What to work on:
Copy every line below where the string "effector" is found.

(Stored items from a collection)
»»
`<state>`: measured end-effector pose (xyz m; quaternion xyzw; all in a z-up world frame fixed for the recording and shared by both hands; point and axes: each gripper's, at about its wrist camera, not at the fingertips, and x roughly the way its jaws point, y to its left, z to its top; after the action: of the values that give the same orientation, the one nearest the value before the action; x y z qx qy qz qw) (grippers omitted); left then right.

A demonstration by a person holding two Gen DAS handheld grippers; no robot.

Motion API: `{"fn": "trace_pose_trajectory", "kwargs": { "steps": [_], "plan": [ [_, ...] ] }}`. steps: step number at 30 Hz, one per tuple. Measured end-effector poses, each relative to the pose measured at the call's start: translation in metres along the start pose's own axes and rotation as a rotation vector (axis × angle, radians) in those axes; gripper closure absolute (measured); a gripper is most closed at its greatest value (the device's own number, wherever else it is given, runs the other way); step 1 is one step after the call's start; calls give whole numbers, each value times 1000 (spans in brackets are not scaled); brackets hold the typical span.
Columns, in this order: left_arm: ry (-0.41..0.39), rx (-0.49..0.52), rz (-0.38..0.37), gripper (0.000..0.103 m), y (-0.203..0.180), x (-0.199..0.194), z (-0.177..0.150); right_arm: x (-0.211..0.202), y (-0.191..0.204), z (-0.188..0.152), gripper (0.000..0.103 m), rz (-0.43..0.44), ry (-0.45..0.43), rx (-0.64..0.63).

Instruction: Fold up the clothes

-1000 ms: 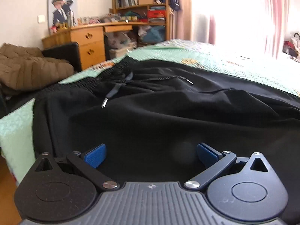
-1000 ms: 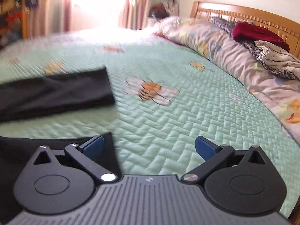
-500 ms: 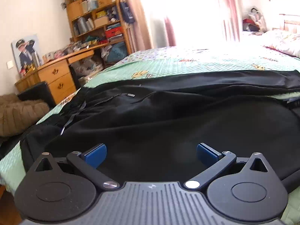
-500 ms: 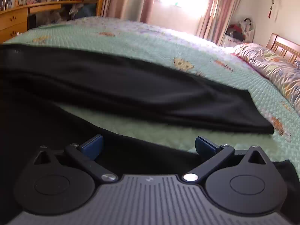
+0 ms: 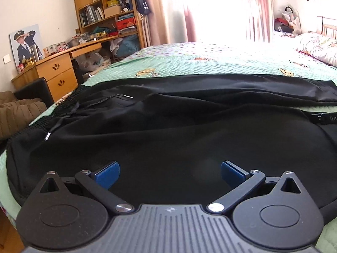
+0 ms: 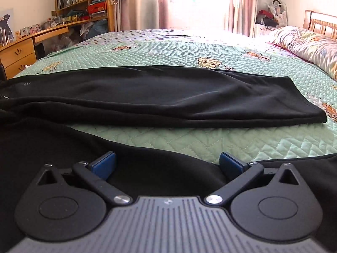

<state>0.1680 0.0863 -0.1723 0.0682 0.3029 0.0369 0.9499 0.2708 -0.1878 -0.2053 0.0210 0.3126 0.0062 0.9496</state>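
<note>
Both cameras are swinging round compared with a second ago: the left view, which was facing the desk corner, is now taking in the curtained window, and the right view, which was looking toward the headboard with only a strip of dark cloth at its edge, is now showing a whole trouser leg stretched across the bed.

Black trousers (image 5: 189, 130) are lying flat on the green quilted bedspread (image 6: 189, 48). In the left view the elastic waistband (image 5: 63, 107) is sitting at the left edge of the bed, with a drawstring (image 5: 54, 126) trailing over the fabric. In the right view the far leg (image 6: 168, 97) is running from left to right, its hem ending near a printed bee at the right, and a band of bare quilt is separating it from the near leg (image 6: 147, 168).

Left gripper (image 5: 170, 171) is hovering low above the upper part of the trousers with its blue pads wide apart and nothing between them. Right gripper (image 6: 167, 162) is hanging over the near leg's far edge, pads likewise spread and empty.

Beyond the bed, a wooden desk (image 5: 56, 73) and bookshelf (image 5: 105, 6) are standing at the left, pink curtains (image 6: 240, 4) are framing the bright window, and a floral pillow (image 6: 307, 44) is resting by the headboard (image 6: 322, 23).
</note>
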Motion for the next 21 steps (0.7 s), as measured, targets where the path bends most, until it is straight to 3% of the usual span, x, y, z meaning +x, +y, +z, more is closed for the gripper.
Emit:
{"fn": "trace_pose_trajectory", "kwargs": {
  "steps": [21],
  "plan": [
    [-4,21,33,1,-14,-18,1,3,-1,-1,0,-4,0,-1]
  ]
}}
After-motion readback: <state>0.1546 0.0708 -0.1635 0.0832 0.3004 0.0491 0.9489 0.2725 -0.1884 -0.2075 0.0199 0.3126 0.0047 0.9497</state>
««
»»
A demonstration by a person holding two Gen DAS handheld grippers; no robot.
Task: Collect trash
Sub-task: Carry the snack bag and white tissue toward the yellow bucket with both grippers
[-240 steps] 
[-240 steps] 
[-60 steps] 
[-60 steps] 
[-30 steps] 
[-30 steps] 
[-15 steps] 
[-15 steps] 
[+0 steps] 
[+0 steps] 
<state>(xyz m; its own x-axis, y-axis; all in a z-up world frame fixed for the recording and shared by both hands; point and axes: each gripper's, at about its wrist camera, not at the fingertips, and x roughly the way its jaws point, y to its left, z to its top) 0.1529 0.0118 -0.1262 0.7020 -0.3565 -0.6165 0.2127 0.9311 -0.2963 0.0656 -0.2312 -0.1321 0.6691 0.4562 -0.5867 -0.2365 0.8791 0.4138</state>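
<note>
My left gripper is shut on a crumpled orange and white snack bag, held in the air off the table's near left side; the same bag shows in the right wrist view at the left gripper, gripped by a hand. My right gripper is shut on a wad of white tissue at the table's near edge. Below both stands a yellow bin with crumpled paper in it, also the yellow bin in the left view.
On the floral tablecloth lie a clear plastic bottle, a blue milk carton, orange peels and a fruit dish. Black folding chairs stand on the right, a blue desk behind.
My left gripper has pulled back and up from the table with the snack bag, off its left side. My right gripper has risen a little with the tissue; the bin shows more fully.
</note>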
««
Result below:
`<state>`: measured end-effector pose (xyz m; quaternion xyzw; all in a z-up world frame fixed for the recording and shared by both hands; point and axes: each gripper's, at about its wrist camera, not at the fingertips, and x roughly the way its jaws point, y to its left, z to its top; after the action: of the values that give the same orientation, the one nearest the value before the action; x y z qx qy qz qw) (grippers omitted); left then right.
Motion API: `{"fn": "trace_pose_trajectory", "kwargs": { "steps": [_], "plan": [ [_, ...] ] }}`. steps: step number at 30 Hz, one per tuple. Measured end-effector poses, each relative to the pose measured at the call's start: translation in metres along the start pose's own axes and rotation as a rotation vector (axis × angle, radians) in those axes; gripper closure absolute (measured); a gripper is most closed at its greatest value (the device's own number, wherever else it is given, runs the other way); step 1 is one step after the call's start; calls give whole numbers, each value times 1000 (spans in brackets are not scaled); brackets hold the typical span.

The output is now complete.